» **PROBLEM**: A verbatim reprint of the records below is what this exercise asks for.

[Collected data]

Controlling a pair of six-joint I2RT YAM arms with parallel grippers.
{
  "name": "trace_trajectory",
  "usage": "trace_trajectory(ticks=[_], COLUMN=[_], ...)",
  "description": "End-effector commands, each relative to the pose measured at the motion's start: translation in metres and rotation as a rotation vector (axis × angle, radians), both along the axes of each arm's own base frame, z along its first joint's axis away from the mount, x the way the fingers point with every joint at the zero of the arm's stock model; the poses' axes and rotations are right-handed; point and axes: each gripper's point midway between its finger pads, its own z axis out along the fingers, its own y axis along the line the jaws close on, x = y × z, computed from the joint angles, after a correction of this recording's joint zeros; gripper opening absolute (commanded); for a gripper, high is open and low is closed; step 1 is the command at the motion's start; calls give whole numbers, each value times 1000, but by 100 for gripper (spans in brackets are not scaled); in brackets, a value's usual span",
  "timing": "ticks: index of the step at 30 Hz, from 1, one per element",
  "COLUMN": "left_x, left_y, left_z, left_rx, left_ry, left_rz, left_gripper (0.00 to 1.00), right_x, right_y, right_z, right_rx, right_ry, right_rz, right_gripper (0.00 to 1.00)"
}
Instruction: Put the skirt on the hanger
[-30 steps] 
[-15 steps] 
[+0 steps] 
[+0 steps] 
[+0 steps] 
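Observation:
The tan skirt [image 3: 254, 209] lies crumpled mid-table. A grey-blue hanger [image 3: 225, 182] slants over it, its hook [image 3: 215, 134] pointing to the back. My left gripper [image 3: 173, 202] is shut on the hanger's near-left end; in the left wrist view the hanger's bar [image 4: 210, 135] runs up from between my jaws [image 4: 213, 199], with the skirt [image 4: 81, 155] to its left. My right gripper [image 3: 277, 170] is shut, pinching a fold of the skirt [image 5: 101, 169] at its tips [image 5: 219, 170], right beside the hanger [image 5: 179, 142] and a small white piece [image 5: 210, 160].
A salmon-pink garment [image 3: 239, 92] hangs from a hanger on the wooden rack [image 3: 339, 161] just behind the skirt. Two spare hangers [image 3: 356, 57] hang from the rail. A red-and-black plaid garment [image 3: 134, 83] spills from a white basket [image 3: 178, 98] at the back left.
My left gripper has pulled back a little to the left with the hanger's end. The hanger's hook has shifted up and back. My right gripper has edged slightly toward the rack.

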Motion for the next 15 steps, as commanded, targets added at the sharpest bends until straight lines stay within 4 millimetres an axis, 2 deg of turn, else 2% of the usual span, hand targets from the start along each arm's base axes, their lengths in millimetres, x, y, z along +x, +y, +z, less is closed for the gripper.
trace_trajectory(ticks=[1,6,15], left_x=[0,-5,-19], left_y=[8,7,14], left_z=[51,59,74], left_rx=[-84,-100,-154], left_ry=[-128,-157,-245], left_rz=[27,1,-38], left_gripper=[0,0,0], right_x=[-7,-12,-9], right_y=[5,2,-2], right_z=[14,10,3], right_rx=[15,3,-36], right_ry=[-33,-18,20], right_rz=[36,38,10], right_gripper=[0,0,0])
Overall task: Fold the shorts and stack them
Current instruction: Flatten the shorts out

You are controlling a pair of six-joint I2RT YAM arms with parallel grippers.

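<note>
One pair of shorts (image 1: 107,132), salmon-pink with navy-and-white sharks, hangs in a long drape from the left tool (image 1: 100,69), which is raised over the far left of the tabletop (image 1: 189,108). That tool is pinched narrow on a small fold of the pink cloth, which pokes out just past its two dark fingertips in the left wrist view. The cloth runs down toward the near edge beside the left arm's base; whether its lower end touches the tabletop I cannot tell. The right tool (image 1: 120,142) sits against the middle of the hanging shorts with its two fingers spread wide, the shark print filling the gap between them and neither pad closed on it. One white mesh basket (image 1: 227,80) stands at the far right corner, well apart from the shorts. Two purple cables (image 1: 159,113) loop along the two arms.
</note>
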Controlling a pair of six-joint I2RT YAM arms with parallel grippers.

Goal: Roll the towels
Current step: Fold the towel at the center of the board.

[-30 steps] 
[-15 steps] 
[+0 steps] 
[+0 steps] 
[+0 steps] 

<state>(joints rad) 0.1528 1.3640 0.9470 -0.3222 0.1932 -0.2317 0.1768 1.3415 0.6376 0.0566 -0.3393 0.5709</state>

» **RESPONSE AREA**:
Controlling a pair of six-joint I2RT YAM arms with parallel grippers.
{
  "name": "trace_trajectory",
  "usage": "trace_trajectory(ticks=[_], COLUMN=[_], ...)",
  "description": "End-effector commands, each relative to the pose measured at the motion's start: translation in metres and rotation as a rotation vector (axis × angle, radians), both along the axes of each arm's own base frame, z along its first joint's axis away from the mount, x the way the fingers point with every joint at the zero of the arm's stock model; the poses' axes and rotations are right-handed; point and axes: each gripper's point midway between its finger pads, its own z axis out along the fingers, its own y axis along the line the jaws close on, x = y × z, computed from the joint angles, after a correction of this recording's joint zeros; gripper opening absolute (commanded); for a gripper, high is open and low is closed; step 1 is the command at the motion's start; calls give whole numbers, each value times 1000, but by 100 for gripper (spans in brackets are not scaled); in brackets, a value's usual span",
  "timing": "ticks: index of the step at 30 Hz, from 1, one per element",
  "COLUMN": "left_x, left_y, left_z, left_rx, left_ry, left_rz, left_gripper (0.00 to 1.00), right_x, right_y, right_z, right_rx, right_ry, right_rz, right_gripper (0.00 to 1.00)"
}
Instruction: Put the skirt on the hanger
[-30 steps] 
[-15 steps] 
[+0 steps] 
[+0 steps] 
[+0 steps] 
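Observation:
The tan skirt [image 3: 254, 209] lies crumpled mid-table. A grey-blue hanger [image 3: 225, 182] slants over it, its hook [image 3: 215, 134] pointing to the back. My left gripper [image 3: 173, 202] is shut on the hanger's near-left end; in the left wrist view the hanger's bar [image 4: 210, 135] runs up from between my jaws [image 4: 213, 199], with the skirt [image 4: 81, 155] to its left. My right gripper [image 3: 277, 170] is shut, pinching a fold of the skirt [image 5: 101, 169] at its tips [image 5: 219, 170], right beside the hanger [image 5: 179, 142] and a small white piece [image 5: 210, 160].
A salmon-pink garment [image 3: 239, 92] hangs from a hanger on the wooden rack [image 3: 339, 161] just behind the skirt. Two spare hangers [image 3: 356, 57] hang from the rail. A red-and-black plaid garment [image 3: 134, 83] spills from a white basket [image 3: 178, 98] at the back left.
My left gripper has pulled back a little to the left with the hanger's end. The hanger's hook has shifted up and back. My right gripper has edged slightly toward the rack.
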
Motion for the next 15 steps, as commanded, targets added at the sharpest bends until straight lines stay within 4 millimetres an axis, 2 deg of turn, else 2% of the usual span, hand targets from the start along each arm's base axes, their lengths in millimetres, x, y, z along +x, +y, +z, less is closed for the gripper.
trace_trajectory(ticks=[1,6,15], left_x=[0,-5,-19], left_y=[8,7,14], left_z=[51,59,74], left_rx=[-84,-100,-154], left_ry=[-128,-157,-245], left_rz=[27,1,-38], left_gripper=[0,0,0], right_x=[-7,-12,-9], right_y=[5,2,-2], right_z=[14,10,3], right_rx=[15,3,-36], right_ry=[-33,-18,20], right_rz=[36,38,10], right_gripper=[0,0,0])
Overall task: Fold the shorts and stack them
Current instruction: Flatten the shorts out

You are controlling a pair of six-joint I2RT YAM arms with parallel grippers.

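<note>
One pair of shorts (image 1: 107,132), salmon-pink with navy-and-white sharks, hangs in a long drape from the left tool (image 1: 100,69), which is raised over the far left of the tabletop (image 1: 189,108). That tool is pinched narrow on a small fold of the pink cloth, which pokes out just past its two dark fingertips in the left wrist view. The cloth runs down toward the near edge beside the left arm's base; whether its lower end touches the tabletop I cannot tell. The right tool (image 1: 120,142) sits against the middle of the hanging shorts with its two fingers spread wide, the shark print filling the gap between them and neither pad closed on it. One white mesh basket (image 1: 227,80) stands at the far right corner, well apart from the shorts. Two purple cables (image 1: 159,113) loop along the two arms.
</note>
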Controlling a pair of six-joint I2RT YAM arms with parallel grippers.

Goal: Roll the towels
Current step: Fold the towel at the center of the board.

[-30 steps] 
[-15 steps] 
[+0 steps] 
[+0 steps] 
[+0 steps] 

<state>(joints rad) 0.1528 1.3640 0.9470 -0.3222 0.1932 -0.2317 0.1768 1.3415 0.6376 0.0566 -0.3393 0.5709</state>

Work on the answer has been completed.